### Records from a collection
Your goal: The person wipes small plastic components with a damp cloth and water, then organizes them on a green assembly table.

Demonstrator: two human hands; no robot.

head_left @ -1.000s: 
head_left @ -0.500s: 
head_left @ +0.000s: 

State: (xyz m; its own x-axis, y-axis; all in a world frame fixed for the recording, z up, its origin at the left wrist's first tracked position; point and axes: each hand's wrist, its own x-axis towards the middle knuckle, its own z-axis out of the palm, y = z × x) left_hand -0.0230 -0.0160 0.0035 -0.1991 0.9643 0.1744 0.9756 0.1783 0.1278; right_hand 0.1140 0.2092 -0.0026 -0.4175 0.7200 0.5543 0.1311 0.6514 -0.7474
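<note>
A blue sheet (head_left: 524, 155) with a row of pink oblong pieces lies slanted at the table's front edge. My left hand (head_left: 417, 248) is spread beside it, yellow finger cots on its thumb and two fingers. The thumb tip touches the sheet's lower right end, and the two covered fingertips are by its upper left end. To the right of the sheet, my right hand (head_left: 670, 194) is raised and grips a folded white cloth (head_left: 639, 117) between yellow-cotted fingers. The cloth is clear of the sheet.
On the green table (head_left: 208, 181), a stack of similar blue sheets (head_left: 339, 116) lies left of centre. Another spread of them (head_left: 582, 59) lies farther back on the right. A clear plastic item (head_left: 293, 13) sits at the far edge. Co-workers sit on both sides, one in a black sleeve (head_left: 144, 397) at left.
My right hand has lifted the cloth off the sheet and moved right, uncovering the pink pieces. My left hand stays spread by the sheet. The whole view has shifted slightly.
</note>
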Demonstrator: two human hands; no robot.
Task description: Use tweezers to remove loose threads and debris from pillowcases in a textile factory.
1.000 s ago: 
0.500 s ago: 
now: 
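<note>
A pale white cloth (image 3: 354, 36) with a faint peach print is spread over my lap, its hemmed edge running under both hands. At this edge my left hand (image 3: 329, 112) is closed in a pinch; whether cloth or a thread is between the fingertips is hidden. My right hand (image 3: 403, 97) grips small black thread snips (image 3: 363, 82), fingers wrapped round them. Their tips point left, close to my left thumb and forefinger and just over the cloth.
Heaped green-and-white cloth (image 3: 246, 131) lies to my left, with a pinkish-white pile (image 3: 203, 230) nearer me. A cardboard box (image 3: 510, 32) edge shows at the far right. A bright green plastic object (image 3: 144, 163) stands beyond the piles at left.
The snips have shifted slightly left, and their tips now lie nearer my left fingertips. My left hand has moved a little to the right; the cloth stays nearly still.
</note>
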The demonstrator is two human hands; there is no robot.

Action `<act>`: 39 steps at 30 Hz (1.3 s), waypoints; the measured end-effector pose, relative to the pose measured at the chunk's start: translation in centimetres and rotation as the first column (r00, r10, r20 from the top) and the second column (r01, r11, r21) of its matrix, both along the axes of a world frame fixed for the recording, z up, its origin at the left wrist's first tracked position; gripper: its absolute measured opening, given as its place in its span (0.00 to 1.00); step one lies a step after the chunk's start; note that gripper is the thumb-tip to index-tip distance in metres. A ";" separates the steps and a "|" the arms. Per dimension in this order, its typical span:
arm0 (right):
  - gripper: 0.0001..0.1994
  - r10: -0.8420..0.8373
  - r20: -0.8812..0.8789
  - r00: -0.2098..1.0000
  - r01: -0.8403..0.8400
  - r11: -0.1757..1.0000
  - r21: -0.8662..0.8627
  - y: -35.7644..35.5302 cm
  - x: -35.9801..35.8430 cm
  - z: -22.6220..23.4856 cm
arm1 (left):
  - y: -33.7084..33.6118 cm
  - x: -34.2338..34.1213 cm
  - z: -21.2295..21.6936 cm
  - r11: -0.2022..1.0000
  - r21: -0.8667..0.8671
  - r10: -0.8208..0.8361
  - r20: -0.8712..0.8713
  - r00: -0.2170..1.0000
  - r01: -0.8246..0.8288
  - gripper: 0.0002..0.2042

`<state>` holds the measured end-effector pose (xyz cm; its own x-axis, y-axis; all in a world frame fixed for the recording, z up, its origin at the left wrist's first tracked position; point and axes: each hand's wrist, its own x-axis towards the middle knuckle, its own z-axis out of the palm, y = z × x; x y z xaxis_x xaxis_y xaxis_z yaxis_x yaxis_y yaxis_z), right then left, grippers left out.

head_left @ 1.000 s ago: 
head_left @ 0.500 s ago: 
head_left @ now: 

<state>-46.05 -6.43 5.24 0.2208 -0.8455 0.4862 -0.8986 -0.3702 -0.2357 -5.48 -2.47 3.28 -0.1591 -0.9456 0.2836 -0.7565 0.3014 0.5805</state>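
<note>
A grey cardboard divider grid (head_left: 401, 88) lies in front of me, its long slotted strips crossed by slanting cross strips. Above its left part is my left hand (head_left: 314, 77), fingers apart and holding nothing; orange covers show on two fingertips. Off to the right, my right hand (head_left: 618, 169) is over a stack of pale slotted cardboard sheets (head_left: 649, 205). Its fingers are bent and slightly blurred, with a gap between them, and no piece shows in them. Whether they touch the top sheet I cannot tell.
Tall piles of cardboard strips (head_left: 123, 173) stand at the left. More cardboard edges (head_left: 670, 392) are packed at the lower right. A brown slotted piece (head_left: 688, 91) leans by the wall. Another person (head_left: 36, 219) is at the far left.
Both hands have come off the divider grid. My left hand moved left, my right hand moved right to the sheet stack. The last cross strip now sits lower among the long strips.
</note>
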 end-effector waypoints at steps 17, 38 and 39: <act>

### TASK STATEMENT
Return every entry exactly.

### EXERCISE SOLUTION
Your goal: The person wipes small plastic components with a damp cloth and water, then organizes them on a green assembly table.

Demonstrator: two human hands; no robot.

head_left @ -1.000s: 
head_left @ -0.500s: 
head_left @ +0.000s: 

State: (xyz m; its own x-axis, y-axis; all in a world frame fixed for the recording, z up, its origin at the left wrist's first tracked position; point and axes: each hand's wrist, its own x-axis towards the middle knuckle, its own z-axis out of the palm, y = z × x) left_hand -0.0230 -0.0160 0.0035 -0.1991 0.9643 0.1744 0.9756 0.1783 0.1278; right_hand 0.1140 0.2092 -0.0026 -0.4175 0.7200 0.5543 0.1311 0.6514 -0.7474
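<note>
A blue sheet (head_left: 524, 155) with a row of pink oblong pieces lies slanted at the table's front edge. My left hand (head_left: 417, 248) is spread beside it, yellow finger cots on its thumb and two fingers. The thumb tip touches the sheet's lower right end, and the two covered fingertips are by its upper left end. To the right of the sheet, my right hand (head_left: 670, 194) is raised and grips a folded white cloth (head_left: 639, 117) between yellow-cotted fingers. The cloth is clear of the sheet.
On the green table (head_left: 208, 181), a stack of similar blue sheets (head_left: 339, 116) lies left of centre. Another spread of them (head_left: 582, 59) lies farther back on the right. A clear plastic item (head_left: 293, 13) sits at the far edge. Co-workers sit on both sides, one in a black sleeve (head_left: 144, 397) at left.
My right hand has lifted the cloth off the sheet and moved right, uncovering the pink pieces. My left hand stays spread by the sheet. The whole view has shifted slightly.
</note>
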Demonstrator: two human hands; no robot.
Task description: Use tweezers to remove loose threads and debris from pillowcases in a textile factory.
1.000 s ago: 
0.500 s ago: 
now: 
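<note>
A pale white cloth (image 3: 354, 36) with a faint peach print is spread over my lap, its hemmed edge running under both hands. At this edge my left hand (image 3: 329, 112) is closed in a pinch; whether cloth or a thread is between the fingertips is hidden. My right hand (image 3: 403, 97) grips small black thread snips (image 3: 363, 82), fingers wrapped round them. Their tips point left, close to my left thumb and forefinger and just over the cloth.
Heaped green-and-white cloth (image 3: 246, 131) lies to my left, with a pinkish-white pile (image 3: 203, 230) nearer me. A cardboard box (image 3: 510, 32) edge shows at the far right. A bright green plastic object (image 3: 144, 163) stands beyond the piles at left.
The snips have shifted slightly left, and their tips now lie nearer my left fingertips. My left hand has moved a little to the right; the cloth stays nearly still.
</note>
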The demonstrator is two human hands; there is no robot.

Action `<act>`: 39 steps at 30 Hz (1.3 s), waypoints; the measured end-effector pose, relative to the pose measured at the chunk's start: translation in centimetres and rotation as the first column (r00, r10, r20 from the top) and the second column (r01, r11, r21) of its matrix, both along the axes of a world frame fixed for the recording, z up, its origin at the left wrist's first tracked position; gripper: its absolute measured opening, given as its place in its span (0.00 to 1.00); step one lies a step after the chunk's start; note that gripper is the thumb-tip to index-tip distance in metres. A ";" separates the steps and a "|" the arms. Per dimension in this order, its typical span:
arm0 (right):
  - gripper: 0.0001..0.1994
  - r10: -0.8420..0.8373
  - r20: -0.8812..0.8789
  - r00: -0.2098..1.0000
  - r01: -0.8403..0.8400
  - r11: -0.1757..1.0000
  - r21: -0.8662..0.8627
  - y: -35.7644..35.5302 cm
  - x: -35.9801..35.8430 cm
  - z: -22.6220..23.4856 cm
arm1 (left):
  - y: -33.7084..33.6118 cm
  - x: -34.2338..34.1213 cm
  - z: -21.2295..21.6936 cm
  - r11: -0.2022..1.0000
  - r21: -0.8667..0.8671
  - r10: -0.8208..0.8361
  - r20: -0.8712..0.8713
  - r00: -0.2170..1.0000
  - r01: -0.8246..0.8288
  - gripper: 0.0002..0.2042

`<state>` holds the measured end-effector pose (xyz cm; its own x-axis, y-axis; all in a world frame fixed for the recording, z up, its origin at the left wrist's first tracked position; point and axes: each hand's wrist, its own x-axis towards the middle knuckle, its own z-axis out of the palm, y = z × x; x y z xaxis_x xaxis_y xaxis_z yaxis_x yaxis_y yaxis_z), right then left, grippers left out.

head_left @ 1.000 s ago: 
head_left @ 0.500 s ago: 
head_left @ now: 

<state>-46.05 -6.43 5.24 0.2208 -0.8455 0.4862 -0.8986 -0.3702 -0.2357 -5.48 -2.47 3.28 -0.1591 -0.9456 0.2836 -0.7565 0.3014 0.5805</state>
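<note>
A grey cardboard divider grid (head_left: 401, 88) lies in front of me, its long slotted strips crossed by slanting cross strips. Above its left part is my left hand (head_left: 314, 77), fingers apart and holding nothing; orange covers show on two fingertips. Off to the right, my right hand (head_left: 618, 169) is over a stack of pale slotted cardboard sheets (head_left: 649, 205). Its fingers are bent and slightly blurred, with a gap between them, and no piece shows in them. Whether they touch the top sheet I cannot tell.
Tall piles of cardboard strips (head_left: 123, 173) stand at the left. More cardboard edges (head_left: 670, 392) are packed at the lower right. A brown slotted piece (head_left: 688, 91) leans by the wall. Another person (head_left: 36, 219) is at the far left.
Both hands have come off the divider grid. My left hand moved left, my right hand moved right to the sheet stack. The last cross strip now sits lower among the long strips.
</note>
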 end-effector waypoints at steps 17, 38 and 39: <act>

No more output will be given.